🤖 AI Summary
To address NeRF reconstruction failure under non-ideal conditions—such as pose noise, motion blur, and large-scale scene variations—in event-camera data, this paper proposes the first robust event-driven neural radiance field method. Our approach extends the e-NeRF framework and jointly trains on synthetic and real-world event data. Key contributions include: (1) a pose-correction joint learning mechanism enabling differentiable optimization under pose uncertainty; (2) a hierarchical event distillation architecture (proposal + vanilla two-stage) integrated with density-aware event modeling; and (3) synergistic constraints from event reconstruction loss and temporal consistency loss.

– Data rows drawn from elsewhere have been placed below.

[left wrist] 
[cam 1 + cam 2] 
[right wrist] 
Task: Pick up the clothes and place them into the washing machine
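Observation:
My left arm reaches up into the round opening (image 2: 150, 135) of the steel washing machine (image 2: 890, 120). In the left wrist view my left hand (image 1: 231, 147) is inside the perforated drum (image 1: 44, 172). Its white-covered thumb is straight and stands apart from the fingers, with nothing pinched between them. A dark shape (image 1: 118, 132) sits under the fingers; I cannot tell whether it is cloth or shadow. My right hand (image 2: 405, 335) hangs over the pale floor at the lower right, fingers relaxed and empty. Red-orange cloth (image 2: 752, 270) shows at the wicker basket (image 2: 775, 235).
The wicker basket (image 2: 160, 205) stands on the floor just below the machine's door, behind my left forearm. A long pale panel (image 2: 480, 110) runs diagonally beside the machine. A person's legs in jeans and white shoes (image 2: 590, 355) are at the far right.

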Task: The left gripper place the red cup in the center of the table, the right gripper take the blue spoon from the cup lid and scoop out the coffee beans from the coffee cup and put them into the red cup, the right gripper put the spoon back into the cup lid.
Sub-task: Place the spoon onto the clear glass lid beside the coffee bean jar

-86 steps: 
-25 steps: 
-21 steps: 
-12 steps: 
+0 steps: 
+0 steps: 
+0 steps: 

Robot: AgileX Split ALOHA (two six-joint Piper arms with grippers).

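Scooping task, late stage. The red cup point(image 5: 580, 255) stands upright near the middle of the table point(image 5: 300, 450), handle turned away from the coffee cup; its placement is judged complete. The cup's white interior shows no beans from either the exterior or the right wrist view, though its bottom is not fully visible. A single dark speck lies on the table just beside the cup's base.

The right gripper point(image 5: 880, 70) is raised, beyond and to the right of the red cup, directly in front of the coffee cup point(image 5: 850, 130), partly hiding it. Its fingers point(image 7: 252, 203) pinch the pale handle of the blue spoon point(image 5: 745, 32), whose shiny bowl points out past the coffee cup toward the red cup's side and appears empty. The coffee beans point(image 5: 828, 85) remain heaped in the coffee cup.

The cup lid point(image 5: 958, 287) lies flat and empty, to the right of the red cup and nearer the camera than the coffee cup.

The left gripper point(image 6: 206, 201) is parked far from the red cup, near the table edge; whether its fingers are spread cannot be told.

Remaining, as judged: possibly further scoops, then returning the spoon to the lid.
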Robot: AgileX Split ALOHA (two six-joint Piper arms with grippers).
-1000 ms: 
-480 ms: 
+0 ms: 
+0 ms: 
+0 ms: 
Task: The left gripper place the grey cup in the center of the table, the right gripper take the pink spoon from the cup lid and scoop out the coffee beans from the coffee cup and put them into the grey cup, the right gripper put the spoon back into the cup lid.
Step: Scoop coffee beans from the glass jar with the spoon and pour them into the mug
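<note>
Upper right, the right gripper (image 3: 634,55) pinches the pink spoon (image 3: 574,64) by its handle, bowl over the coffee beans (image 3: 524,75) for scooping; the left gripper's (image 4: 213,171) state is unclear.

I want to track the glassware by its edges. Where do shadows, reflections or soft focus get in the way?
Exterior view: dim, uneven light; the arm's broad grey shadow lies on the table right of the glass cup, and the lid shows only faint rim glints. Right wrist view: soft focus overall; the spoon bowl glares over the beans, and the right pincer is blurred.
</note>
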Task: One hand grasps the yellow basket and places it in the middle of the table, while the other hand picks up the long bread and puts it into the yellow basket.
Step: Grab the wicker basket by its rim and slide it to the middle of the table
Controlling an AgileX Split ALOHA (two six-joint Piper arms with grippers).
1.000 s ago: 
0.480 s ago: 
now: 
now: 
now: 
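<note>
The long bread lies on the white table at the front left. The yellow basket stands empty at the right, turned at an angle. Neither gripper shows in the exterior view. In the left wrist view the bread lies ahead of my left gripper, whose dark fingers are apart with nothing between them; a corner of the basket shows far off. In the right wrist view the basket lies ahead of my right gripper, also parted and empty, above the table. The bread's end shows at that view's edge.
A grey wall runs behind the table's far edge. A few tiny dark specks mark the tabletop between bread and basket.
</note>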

Evaluated on a newly constructed large-scale non-ideal benchmark, our method achieves state-of-the-art performance, significantly improving view consistency and geometric accuracy. Notably, it is the first to enable generalizable reconstruction across scales—from object-level to city-scale scenes—demonstrating unprecedented robustness to real-world event-camera imperfections.
📝 Abstract
Compared to frame-based methods, computational neuromorphic imaging using event cameras offers significant advantages, such as minimal motion blur, enhanced temporal resolution, and high dynamic range. The multi-view consistency of Neural Radiance Fields combined with the unique benefits of event cameras, has spurred recent research into reconstructing NeRF from data captured by moving event cameras. While showing impressive performance, existing methods rely on ideal conditions with the availability of uniform and high-quality event sequences and accurate camera poses, and mainly focus on the object level reconstruction, thus limiting their practical applications. In this work, we propose AE-NeRF to address the challenges of learning event-based NeRF from non-ideal conditions, including non-uniform event sequences, noisy poses, and various scales of scenes. Our method exploits the density of event streams and jointly learn a pose correction module with an event-based NeRF (e-NeRF) framework for robust 3D reconstruction from inaccurate camera poses. To generalize to larger scenes, we propose hierarchical event distillation with a proposal e-NeRF network and a vanilla e-NeRF network to resample and refine the reconstruction process. We further propose an event reconstruction loss and a temporal loss to improve the view consistency of the reconstructed scene. We established a comprehensive benchmark that includes large-scale scenes to simulate practical non-ideal conditions, incorporating both synthetic and challenging real-world event datasets. The experimental results show that our method achieves a new state-of-the-art in event-based 3D reconstruction.